• _Work required_
Would you repeat each of the lines below exactly?
::: Information shown :::
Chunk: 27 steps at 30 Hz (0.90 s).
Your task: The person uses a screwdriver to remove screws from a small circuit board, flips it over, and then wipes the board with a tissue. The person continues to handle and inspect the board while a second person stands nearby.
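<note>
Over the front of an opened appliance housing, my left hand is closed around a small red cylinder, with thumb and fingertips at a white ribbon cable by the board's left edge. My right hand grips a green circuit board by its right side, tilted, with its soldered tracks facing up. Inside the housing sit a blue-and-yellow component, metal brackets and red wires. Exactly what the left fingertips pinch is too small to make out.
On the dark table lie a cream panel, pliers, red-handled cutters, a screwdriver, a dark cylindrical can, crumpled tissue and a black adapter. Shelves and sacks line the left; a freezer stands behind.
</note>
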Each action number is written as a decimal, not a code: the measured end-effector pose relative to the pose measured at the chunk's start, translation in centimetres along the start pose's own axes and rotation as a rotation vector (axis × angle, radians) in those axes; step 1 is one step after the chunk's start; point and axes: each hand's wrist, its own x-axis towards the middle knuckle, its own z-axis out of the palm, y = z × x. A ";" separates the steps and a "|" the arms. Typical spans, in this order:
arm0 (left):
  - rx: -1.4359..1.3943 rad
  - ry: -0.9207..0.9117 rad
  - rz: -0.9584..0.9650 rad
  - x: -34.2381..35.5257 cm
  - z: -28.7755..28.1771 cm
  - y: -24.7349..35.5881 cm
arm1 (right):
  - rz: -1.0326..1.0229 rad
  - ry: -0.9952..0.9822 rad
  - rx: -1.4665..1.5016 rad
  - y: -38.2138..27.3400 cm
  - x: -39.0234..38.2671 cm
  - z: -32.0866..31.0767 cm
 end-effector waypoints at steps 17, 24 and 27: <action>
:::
• _Output of the exercise_
Chunk: 27 steps at 30 Hz (0.90 s).
Your task: The person uses a screwdriver to remove screws from a small circuit board, flips it over, and then wipes the board with a tissue. The person continues to handle and inspect the board while a second person stands nearby.
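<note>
Over the front of an opened appliance housing, my left hand is closed around a small red cylinder, with thumb and fingertips at a white ribbon cable by the board's left edge. My right hand grips a green circuit board by its right side, tilted, with its soldered tracks facing up. Inside the housing sit a blue-and-yellow component, metal brackets and red wires. Exactly what the left fingertips pinch is too small to make out.
On the dark table lie a cream panel, pliers, red-handled cutters, a screwdriver, a dark cylindrical can, crumpled tissue and a black adapter. Shelves and sacks line the left; a freezer stands behind.
</note>
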Each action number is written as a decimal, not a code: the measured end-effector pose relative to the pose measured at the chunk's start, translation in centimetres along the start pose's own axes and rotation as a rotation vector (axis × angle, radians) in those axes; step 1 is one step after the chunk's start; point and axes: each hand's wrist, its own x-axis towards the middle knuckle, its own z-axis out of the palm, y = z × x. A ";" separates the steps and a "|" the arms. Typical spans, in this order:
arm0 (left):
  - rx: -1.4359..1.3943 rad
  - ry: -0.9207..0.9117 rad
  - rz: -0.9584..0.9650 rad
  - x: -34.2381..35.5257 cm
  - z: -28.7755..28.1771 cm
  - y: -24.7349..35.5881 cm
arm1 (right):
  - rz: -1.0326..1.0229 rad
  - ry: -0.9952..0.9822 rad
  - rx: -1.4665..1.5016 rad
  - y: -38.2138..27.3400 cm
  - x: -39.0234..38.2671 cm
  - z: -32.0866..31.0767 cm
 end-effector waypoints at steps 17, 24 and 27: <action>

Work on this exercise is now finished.